__Work instruction__:
Start to finish, return the listing below exactly, pictures excluded.

### Data extract ###

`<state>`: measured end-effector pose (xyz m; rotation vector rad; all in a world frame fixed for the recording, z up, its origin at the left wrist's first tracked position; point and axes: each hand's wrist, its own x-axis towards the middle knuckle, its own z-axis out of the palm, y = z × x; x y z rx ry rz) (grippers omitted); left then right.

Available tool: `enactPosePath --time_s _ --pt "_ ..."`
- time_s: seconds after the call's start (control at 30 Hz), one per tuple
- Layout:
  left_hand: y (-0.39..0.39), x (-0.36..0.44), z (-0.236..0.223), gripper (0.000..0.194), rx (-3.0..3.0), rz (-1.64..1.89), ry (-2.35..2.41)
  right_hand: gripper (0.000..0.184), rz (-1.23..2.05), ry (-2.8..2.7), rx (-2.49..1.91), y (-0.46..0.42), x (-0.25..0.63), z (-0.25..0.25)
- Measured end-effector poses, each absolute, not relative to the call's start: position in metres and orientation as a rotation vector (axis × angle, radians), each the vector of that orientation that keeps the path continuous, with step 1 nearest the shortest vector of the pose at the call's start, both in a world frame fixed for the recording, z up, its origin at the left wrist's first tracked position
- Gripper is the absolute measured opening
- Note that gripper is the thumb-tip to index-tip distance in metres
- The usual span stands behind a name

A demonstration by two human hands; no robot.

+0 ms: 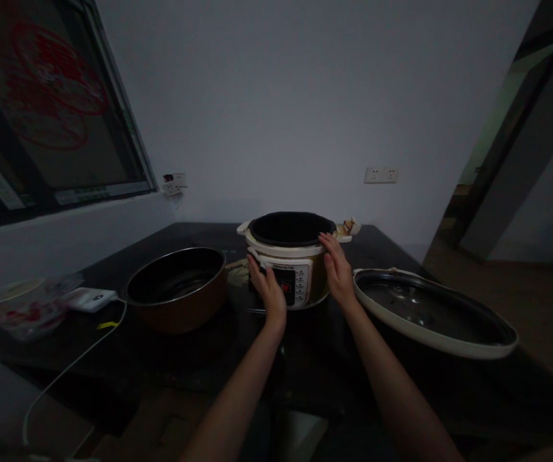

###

__Exercise result__:
`<state>`: measured end-effector pose (xyz m; rotation vector rad; all in a world frame fixed for the recording, z up, its origin at the left wrist's first tracked position; point and axes: each hand's wrist, its own x-axis towards the middle knuckle, its own z-axis out of the palm, y = z × x; x y z rx ry rz) (grippers omitted); left then right.

Available tool: `enactPosePath --time_s _ --pt "_ ..."`
- time_s: seconds after the call's start (control at 30 Hz), one per tuple
- Layout:
  left_hand: y (-0.39..0.39), x (-0.36..0.44), z (-0.236..0.223), gripper (0.000..0.194), rx (-3.0..3.0), rz (-1.64..1.89), ry (-2.35..2.41)
  right_hand: gripper (0.000..0.184), rz (-1.23..2.05), ry (-2.8..2.7), rx (-2.49..1.91), y (-0.46..0.42), x (-0.25..0.63), z (-0.25..0.25)
- Measured end-effector poses, each absolute, not relative to the call's start: position in metres and orientation as a rotation vector (axis × angle, radians), each the vector of that orientation that keeps the path continuous, with step 1 nearest the shortest vector of the pose at the call's start, both in a world frame fixed for the recording, z up, its origin at the left wrist's first tracked position
- Gripper is the absolute measured opening
- Note that gripper is the thumb-tip to index-tip distance in metres
- The usual span stands behind a name

A demonstration by two human hands; no robot.

+0 ms: 

The exercise requires nothing further.